Whichever method is adopted, care should be taken to carry the grooves deep enough into the horn, taking them down as near as possible to the sensitive structures. At the same time, especial care should be exercised in not carrying them too deep at their extreme upper limit, or in that case the liability to the formation of fresh cracks in those positions will be greatly increased. vAfter grooving, a sharp blister should be applied to the coronet every three or four weeks, and the animal, if free from lameness, put to work.

(c) By stripping away a V-shaped Portion of the Wall around the Crack. - This method is only indicated when the crack is greatly complicated by the presence of pus, or by the growth of adventitious horn on the inner surface of the wall. A radical cure is thus obtained, but the animal for a longer time incapacitated from work.
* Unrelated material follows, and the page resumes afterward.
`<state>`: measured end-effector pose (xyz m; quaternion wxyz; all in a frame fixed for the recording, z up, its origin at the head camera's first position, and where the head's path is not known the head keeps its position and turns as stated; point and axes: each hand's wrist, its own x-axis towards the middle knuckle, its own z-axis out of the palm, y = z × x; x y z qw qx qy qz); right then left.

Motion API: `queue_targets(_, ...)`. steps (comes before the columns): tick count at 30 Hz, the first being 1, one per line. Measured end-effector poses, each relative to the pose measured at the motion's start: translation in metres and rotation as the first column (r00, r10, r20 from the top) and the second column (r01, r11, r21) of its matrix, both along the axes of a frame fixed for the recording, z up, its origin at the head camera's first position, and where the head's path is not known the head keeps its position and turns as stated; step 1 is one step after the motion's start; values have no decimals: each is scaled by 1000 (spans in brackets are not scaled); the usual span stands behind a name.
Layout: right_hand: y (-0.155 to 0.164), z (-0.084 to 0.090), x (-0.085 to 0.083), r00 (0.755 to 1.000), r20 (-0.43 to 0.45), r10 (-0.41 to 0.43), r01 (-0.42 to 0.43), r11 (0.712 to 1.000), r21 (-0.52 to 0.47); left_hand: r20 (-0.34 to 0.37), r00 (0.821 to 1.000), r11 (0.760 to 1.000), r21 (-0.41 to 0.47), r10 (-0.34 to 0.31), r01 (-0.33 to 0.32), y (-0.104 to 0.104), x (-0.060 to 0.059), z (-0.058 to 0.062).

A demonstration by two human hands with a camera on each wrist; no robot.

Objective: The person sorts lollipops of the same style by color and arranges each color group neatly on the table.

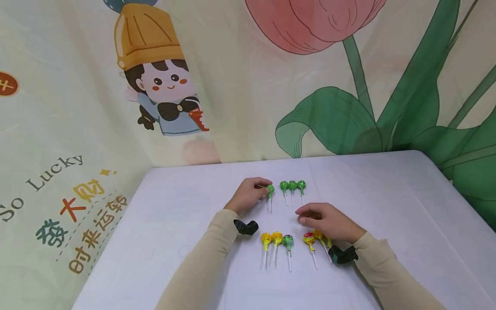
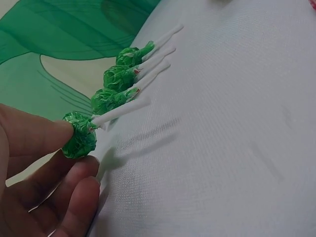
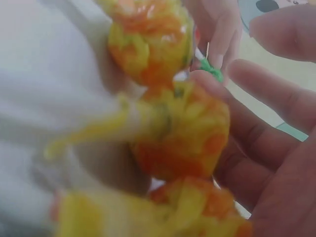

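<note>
My left hand (image 1: 249, 196) pinches a green-wrapped lollipop (image 2: 79, 140) by its candy head between thumb and fingers, its white stick pointing toward me. Just right of it, three more green lollipops (image 1: 292, 185) lie side by side on the white table. My right hand (image 1: 329, 220) holds nothing, its fingers loosely bent and apart in the right wrist view. Below that hand are several yellow-and-orange lollipops (image 3: 182, 133), partly hidden by it in the head view. One of that group, a yellow lollipop (image 1: 308, 238), has a red patch on top.
Left of the right-hand group lie two yellow lollipops (image 1: 277, 238) and a green lollipop (image 1: 288, 242) with a mixed-colour wrapper. The white tabletop (image 1: 162, 206) meets a printed backdrop (image 1: 240, 107) at its far edge. Each wrist wears a black camera (image 1: 246, 227).
</note>
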<state>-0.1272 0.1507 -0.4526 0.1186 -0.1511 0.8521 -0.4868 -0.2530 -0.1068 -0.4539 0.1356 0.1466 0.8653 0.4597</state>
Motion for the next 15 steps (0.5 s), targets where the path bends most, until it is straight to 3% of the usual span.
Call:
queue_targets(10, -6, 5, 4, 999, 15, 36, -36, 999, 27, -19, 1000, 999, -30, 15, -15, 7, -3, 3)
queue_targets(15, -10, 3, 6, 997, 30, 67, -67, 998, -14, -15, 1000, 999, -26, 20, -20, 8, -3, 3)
The operation is best performed by first grooving a line to connect the points a and c (Fig. 97). This should run immediately under the coronary margin of the wall, and should stop short of injuring the coronary cushion beneath. Grooves forming the sides ab and bc of the triangular piece of horn are next made, and the horn contained within the lines ab, bc, and ca, carefully removed. The grooves are the easiest made by a cautious use of the firing-iron. The greater thickness of the horn may thus be penetrated, and the grooves afterwards carried to their full and requisite depth by the use of the drawing-knife.

With the removal of the horn the diseased structures are exposed to view. All such should be removed by a free use of the scalpel, and a suitable dressing afterwards applied. A necessary factor in the treatment is the employment of pledgets of antiseptic tow. With these the exposed tissues are covered, and the successive turns of a bandage run tightly over them, so as to exert a moderate degree of pressure. When haemorrhage has accompanied the operation, this dressing should be removed on the following day, the wound dressed, and the pledgets of tow and the bandage renewed. Any after-dressing need only then be practised at intervals of a week. Repair after this operation is rapid, and takes place both from the exposed podophyllus membrane and from the coronary cushion.

Fig. 97. The Dotted Lines Outline The V Shaped Portion Of Wall To Be Removed In The Treatment Of Complicated Toe Crack

Fig. 97. The Dotted Lines Outline The V-Shaped Portion Of Wall To Be Removed In The Treatment Of Complicated Toe-Crack.

Fig. 98. The dotted lines indicate the portion of wall to be removed in the complete operation for complicated toe crack

Fig. 98. The dotted lines indicate the portion of wall to be removed in the complete operation for complicated toe-crack.

(d) By stripping the Wall from the Coronary Margin to its wearing Edge on Either Side of the Crack. - This is merely a more extensive application of the method just described, and is only indicated in a complete and complicated crack that has refused to yield to other modes of treatment (see Fig. 98).

As in the previous case, a groove is run from a to c. The grooves ab and de are then continued to the lowermost edge of the wall, and the whole of the wall within these points removed. To facilitate removal, the white line should be grooved between the points b and d. After-treatment is exactly the same as that just referred to.